HealthDay News — Gestational diabetes (GD) may be an early indicator of subsequent subclinical renal dysfunction, according to a study published in Diabetes Care.
Shristi Rawal, Ph.D., from the National Institutes of Health in Bethesda, Md., and colleagues used data from the Diabetes & Women’s Health study (2012 to 2016) to examine the independent and joint associations of GD and subsequent diabetes with long-term renal function among 607 women and 619 women without GD participating in the Danish National Birth Cohort (1996 to 2002).
The researchers found that, compared with women without GD or subsequent diabetes, women with a history of GD had significantly higher estimated glomerular filtration rate, even if they had not subsequently developed diabetes.
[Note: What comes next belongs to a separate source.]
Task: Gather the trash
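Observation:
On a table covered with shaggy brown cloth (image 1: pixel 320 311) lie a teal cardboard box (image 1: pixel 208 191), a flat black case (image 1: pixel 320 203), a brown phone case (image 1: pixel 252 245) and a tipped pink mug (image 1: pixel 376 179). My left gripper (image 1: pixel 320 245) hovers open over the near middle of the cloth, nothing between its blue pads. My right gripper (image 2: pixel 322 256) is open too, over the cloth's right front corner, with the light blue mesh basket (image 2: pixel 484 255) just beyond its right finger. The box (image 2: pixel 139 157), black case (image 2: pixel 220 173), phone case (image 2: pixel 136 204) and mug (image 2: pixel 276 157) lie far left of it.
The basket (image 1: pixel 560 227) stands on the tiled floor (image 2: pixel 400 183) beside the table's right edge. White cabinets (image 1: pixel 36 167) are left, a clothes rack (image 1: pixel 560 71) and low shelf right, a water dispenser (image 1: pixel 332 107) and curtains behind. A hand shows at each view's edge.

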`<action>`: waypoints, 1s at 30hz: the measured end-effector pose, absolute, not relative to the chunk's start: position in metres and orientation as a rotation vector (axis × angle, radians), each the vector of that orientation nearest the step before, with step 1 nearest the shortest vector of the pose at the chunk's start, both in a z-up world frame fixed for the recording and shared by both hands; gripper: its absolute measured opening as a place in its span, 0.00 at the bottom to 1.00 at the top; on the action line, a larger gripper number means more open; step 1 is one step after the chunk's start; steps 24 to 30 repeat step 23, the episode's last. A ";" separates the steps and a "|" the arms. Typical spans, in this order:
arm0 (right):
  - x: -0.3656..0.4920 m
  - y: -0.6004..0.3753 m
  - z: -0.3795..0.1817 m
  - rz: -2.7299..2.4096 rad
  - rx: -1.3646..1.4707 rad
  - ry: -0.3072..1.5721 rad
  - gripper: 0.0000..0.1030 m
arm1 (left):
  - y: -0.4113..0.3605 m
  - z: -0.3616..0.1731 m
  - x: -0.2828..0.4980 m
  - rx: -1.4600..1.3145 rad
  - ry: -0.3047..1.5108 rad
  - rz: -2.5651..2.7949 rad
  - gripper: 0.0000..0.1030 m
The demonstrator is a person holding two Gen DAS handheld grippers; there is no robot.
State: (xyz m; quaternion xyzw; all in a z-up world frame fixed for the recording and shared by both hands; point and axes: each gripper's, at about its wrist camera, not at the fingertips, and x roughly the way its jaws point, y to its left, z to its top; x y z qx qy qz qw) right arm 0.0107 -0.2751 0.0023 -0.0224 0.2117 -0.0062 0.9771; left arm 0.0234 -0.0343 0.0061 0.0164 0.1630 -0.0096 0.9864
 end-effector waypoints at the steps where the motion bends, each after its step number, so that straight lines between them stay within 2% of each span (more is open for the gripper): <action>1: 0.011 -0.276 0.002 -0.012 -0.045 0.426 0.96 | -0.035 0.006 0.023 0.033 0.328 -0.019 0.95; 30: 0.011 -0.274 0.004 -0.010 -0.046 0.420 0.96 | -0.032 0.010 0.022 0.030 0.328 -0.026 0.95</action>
Women with a GD history who later developed diabetes (183 women) also had a significantly higher urinary albumin-to-creatinine ratio (UACR) and an increased risk of elevated UACR (adjusted relative risk, 2.3) versus women with neither. When adjusting for prepregnancy body mass index and hypertension, among other potential confounders, GD without subsequent diabetes was not related to UACR.
“These findings suggest that women with GD-complicated pregnancies may represent a high-risk group that could benefit from regular monitoring for early-stage renal damage, timely detection of which may help clinicians initiate treatment to prevent or delay further disease progression,” the authors write.